スポーツクラブで荷重して行うスクワットのマシンを行ってから、右の臀部が痛むようになった。

所見

  • 腰部全体に筋緊張がみられる
  • 触診してみると、梨状筋と腸骨稜沿いの中殿筋部に圧痛がある。
  • 痛みのせいで足を引きずるような歩行をしている。
  • 前かがみになると痛む
  • 痛みの局在は不明瞭で腰部にも痛みを感じる。
  • 前に腰痛になったことはあるが、慢性的な腰痛ではなかった。

治療1回目

腰部の脊柱起立筋、大腰筋、小中殿筋、梨状筋に刺鍼。

大腰筋のL5L4付近に特に緊張がみられ、刺鍼時に強い得気があった。

臀部も全体的に緊張しており、大転子付近の深部は細い鍼での刺鍼が困難なであったため、太い鍼を使用。

治療2回目

前回治療後、50パーセント程度に痛みが軽減した。

前回と同様のポイントに刺鍼。臀部の緊張の軽減しているが、大腰筋の緊張度合いは前回と変化無く、刺鍼時の得気もかなり強い。

治療3回目

腰臀部の痛みは前回より良くなっているが、新たに鼠径部に痛みを感じるようになった。

側臥位にて腸骨筋への刺鍼を追加したが、腸骨筋自体の緊張はほとんどなく、刺鍼時の得気も起らなかった。鼠径部の痛みは大腰筋の痛みだと思われる。

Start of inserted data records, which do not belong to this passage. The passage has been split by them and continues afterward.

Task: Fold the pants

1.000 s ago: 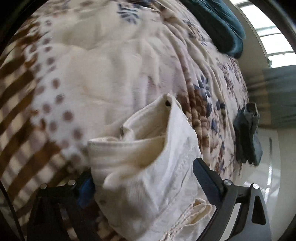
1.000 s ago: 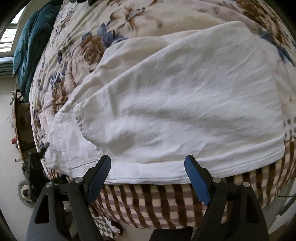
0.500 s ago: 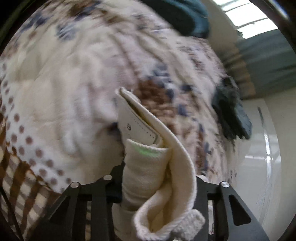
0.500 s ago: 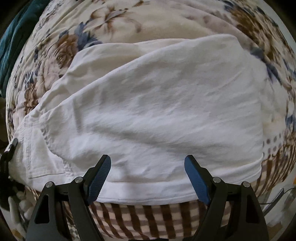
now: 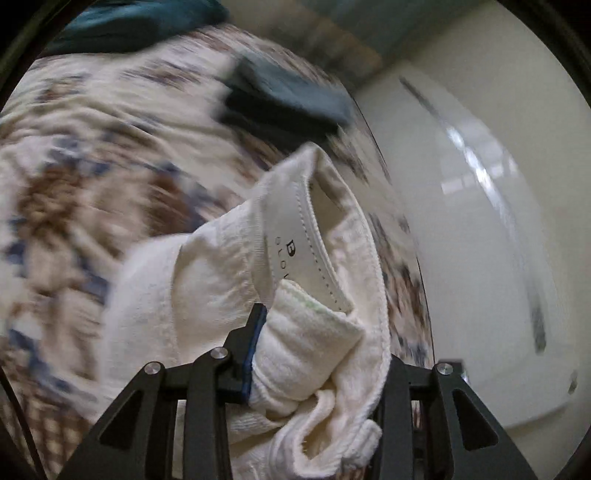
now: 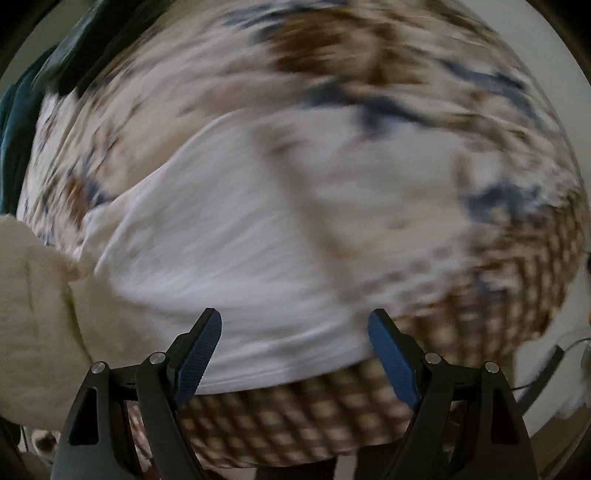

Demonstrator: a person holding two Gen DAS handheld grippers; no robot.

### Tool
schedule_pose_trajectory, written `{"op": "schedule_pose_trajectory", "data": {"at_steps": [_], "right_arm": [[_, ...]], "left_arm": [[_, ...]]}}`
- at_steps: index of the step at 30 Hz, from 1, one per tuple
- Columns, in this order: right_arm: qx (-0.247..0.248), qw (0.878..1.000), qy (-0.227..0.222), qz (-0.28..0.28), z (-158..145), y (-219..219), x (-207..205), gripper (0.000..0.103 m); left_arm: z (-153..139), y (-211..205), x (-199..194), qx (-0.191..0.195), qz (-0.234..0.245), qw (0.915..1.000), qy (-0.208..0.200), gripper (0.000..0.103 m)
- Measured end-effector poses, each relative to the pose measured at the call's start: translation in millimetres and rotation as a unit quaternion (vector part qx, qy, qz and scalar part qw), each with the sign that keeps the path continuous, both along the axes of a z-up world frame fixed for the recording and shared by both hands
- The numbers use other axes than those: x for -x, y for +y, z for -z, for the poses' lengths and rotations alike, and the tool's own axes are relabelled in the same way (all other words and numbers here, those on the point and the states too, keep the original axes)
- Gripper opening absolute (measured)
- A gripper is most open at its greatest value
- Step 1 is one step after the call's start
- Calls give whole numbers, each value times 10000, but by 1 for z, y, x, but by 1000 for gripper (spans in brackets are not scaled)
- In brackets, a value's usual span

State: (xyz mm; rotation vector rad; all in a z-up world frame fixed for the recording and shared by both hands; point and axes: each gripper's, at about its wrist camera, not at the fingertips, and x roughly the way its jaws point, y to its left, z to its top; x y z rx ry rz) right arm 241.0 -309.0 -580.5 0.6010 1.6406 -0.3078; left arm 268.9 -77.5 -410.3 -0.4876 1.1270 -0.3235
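Note:
Cream-white pants (image 5: pixel 207 280) lie on a floral bedspread (image 5: pixel 74 155). My left gripper (image 5: pixel 321 332) is shut on the bunched waistband, whose inner label (image 5: pixel 295 240) faces the camera, and holds it lifted off the bed. In the right wrist view the pants (image 6: pixel 240 240) spread flat across the bed, and the raised part (image 6: pixel 33 314) shows at the left edge. My right gripper (image 6: pixel 295 325) hangs open above the near edge of the pants, by the checkered border (image 6: pixel 295 417), with nothing between its fingers. Both views are motion-blurred.
A dark teal garment (image 5: pixel 280 99) lies on the bed beyond the held waistband. Teal bedding (image 5: pixel 140 22) sits at the far end. Pale glossy floor (image 5: pixel 480 221) lies past the bed's right edge.
My left gripper closed on the waistband, lifted it and swung right while rolling. My right gripper stayed open and slid sideways toward the right end of the pants' near edge.

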Motion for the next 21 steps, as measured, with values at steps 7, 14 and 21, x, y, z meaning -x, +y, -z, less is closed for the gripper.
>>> {"op": "schedule_pose_trajectory", "data": {"at_steps": [7, 14, 21], "right_arm": [[285, 9987, 194, 381, 9, -101, 34, 84], [-131, 9986, -300, 421, 6, -167, 43, 90], [-1036, 9909, -858, -40, -10, -186, 10, 93]], "left_arm": [[89, -128, 8, -662, 1060, 9893, 756, 33], [83, -153, 15, -743, 1086, 9841, 1190, 85], [18, -98, 26, -1174, 632, 9855, 1051, 98]]}}
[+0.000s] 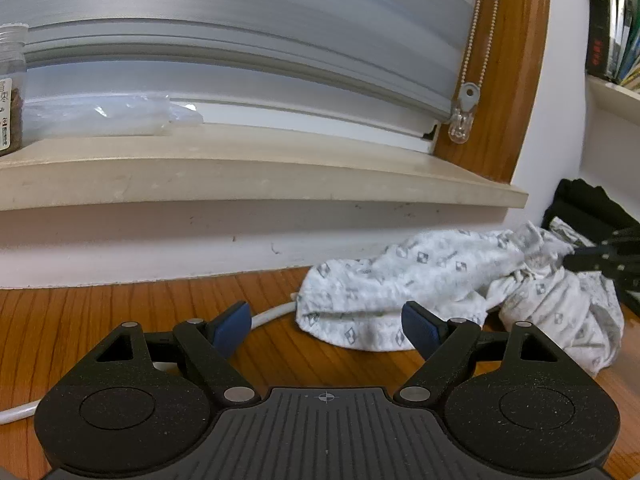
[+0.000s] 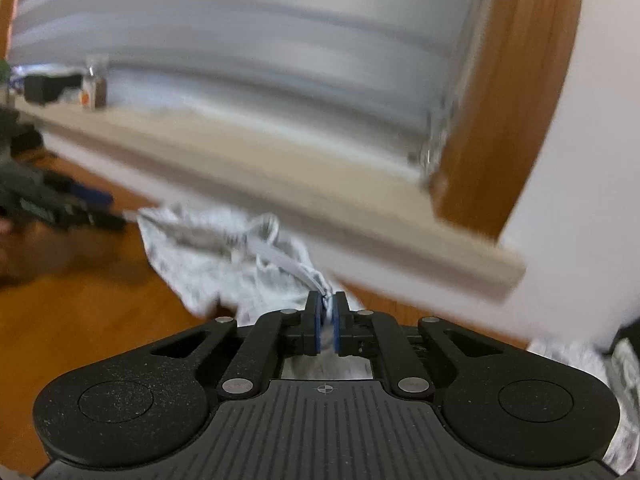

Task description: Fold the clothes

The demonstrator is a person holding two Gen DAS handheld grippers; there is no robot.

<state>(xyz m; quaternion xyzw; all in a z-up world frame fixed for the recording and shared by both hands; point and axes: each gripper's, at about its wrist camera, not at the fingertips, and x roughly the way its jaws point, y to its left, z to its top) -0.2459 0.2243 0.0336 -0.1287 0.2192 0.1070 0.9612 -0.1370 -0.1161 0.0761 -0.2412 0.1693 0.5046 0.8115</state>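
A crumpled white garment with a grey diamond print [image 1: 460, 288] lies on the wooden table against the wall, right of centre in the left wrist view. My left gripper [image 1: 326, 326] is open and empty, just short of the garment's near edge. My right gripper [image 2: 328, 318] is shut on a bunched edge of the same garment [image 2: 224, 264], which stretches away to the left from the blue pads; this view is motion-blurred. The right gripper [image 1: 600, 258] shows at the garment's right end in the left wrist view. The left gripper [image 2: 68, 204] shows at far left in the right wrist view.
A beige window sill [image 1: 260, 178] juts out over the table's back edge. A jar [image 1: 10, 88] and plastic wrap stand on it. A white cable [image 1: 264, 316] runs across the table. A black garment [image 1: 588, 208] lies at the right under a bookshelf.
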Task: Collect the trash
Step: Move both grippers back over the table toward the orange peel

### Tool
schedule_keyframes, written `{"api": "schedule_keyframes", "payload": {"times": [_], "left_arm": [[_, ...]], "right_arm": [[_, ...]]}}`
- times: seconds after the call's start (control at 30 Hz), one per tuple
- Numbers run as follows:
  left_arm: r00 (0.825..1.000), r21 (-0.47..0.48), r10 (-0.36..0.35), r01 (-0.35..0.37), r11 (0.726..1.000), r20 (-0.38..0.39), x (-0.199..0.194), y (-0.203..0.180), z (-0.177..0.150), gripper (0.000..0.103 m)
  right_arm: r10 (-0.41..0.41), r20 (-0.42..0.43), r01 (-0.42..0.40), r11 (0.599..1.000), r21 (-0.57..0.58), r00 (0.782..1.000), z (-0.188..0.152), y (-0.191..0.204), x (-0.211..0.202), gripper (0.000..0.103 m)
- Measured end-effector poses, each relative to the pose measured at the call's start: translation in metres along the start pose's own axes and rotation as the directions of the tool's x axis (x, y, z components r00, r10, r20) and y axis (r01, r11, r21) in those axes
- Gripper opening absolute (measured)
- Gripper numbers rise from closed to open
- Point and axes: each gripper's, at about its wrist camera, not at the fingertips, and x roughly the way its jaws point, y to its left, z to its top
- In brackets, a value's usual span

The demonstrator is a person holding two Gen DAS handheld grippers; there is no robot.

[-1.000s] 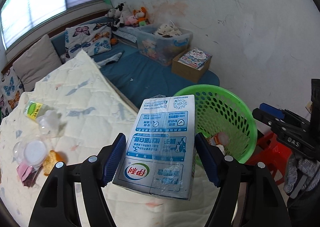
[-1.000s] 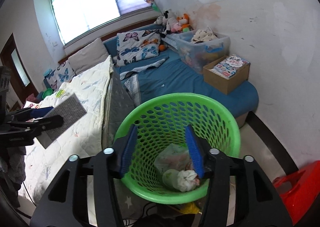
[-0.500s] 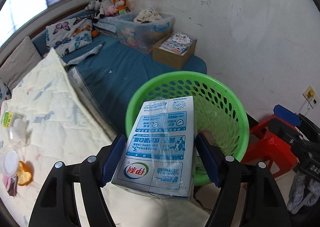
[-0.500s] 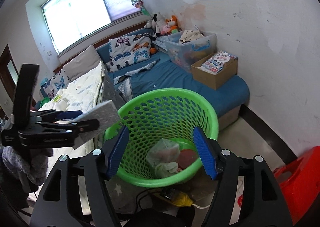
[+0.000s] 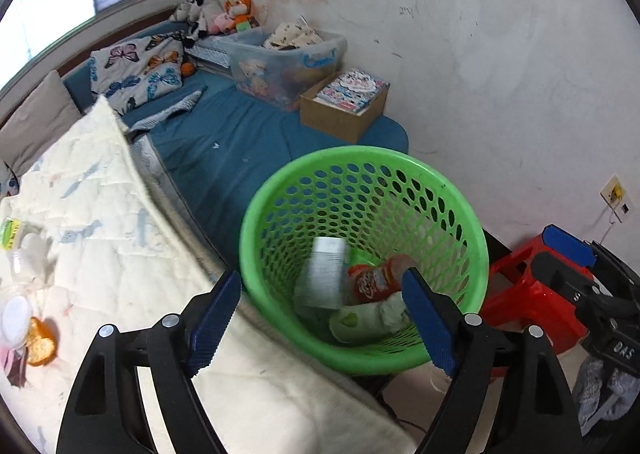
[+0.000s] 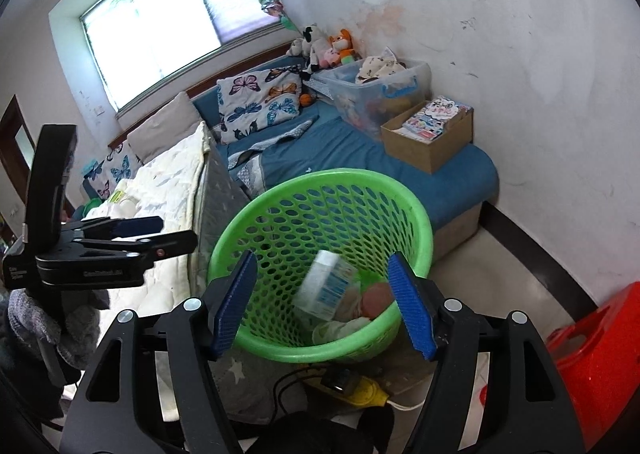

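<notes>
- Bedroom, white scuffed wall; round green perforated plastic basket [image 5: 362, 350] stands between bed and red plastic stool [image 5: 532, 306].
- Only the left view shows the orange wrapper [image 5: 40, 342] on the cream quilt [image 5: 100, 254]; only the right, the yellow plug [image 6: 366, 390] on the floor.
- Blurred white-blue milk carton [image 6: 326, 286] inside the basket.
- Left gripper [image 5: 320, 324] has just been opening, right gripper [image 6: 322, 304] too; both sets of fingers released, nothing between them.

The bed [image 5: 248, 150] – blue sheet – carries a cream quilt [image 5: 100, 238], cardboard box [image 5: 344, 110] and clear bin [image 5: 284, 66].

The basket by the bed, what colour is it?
Bright green basket, clearest in the left wrist view.

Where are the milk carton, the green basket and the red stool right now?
milk carton [image 5: 325, 272], left wrist view, on its blurred side face.
green basket [image 5: 276, 194], left wrist view, on the near-left rim.
red stool [image 6: 592, 358], right wrist view, on its top surface.
</notes>
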Motion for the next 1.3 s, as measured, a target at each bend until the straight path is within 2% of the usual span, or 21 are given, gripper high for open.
{"api": "schedule_keyframes", "payload": {"times": [0.3,0.53,0.6,0.8,1.0,1.3], "left_arm": [[0.996,-0.086,0.077,-0.073,0.994,0.043,-0.044,0.053,-0.02,0.08],[0.985,-0.164,0.167,-0.156,0.974,0.054,-0.076,0.107,-0.043,0.08],[0.979,-0.193,0.196,-0.183,0.964,0.05,-0.083,0.126,-0.05,0.08],[0.963,-0.279,0.266,-0.248,0.928,0.03,-0.102,0.178,-0.07,0.08],[0.945,-0.374,0.327,-0.298,0.878,0.016,-0.128,0.231,-0.092,0.08],[0.923,-0.448,0.386,-0.343,0.826,0.005,-0.156,0.279,-0.111,0.08]], "right_arm": [[0.061,-0.006,-0.062,0.996,-0.061,0.998,0.007,0.036,0.008,0.072],[0.132,-0.044,-0.137,0.982,-0.128,0.99,0.014,0.082,0.028,0.074],[0.155,-0.054,-0.162,0.976,-0.147,0.986,0.016,0.098,0.034,0.077],[0.214,-0.091,-0.228,0.951,-0.206,0.973,0.016,0.141,0.049,0.078],[0.265,-0.147,-0.295,0.92,-0.257,0.953,0.01,0.186,0.068,0.078],[0.327,-0.242,-0.395,0.858,-0.329,0.913,-0.001,0.258,0.101,0.078]]}}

刺鍼ポイントはこれまでのものに加えて、腸骨筋へ100㎜*0.4㎜を四本追加。

治療4回目

前回治療後からはあまり変化がないとのこと。日常生活での支障はほとんどなくなったが、ふとした時に痛みを感じる。

刺鍼後の痛み違和感は当日中に消失するとのこと。本日は刺激量を増やして治療を行う。

大転子周辺、仙骨際の大殿筋付着部、腸骨稜沿いの中殿筋付着部、L4L5付近の大腰筋は刺鍼時の抵抗が強いので特殊鍼を使用。

治療5回目

前回よりよくなった。刺鍼してみると、中殿筋、大転子周囲の深部の緊張はかなり低下している。仙骨際の大殿筋付着部と大腰筋には依然緊張がみられる。

基本の刺鍼に加え、硬結のあるポイントに特殊鍼を使用。

治療6回目

良くはなってきているが、違和感がまだ残る。

刺鍼すると臀部周囲の刺鍼時の抵抗が少ない為、今回特殊鍼は使用せず。

大腰筋の緊張だけが残っている状態。大腰筋刺鍼時の得気は当初よりも低下している。

治療7回目(最終)

ほぼ良くなったとのこと。

小殿筋、中殿筋は抵抗なく刺鍼できる。大腰筋には緊張が残っている。

大腰筋の緊張はあるが、症状がなくなったので今回で治療終了とする。次回の予約も取らないでいただいて、様子を見てもらうことにする。

考察

突発的に起こる痛みの場合1~3回程度で良くなることが多いが、今回は7回の施術を要した。慢性的に負荷がかかることにより、筋の状態が悪くなっていて、スクワットの動作がきっかけで痛みが生じたものと思われる。見かけ上、突発的な症状であったが、筋肉は慢性的な症状の際に見られる状態であった。主訴は臀部痛だが、根本的な原因は大腰筋にあると思われる。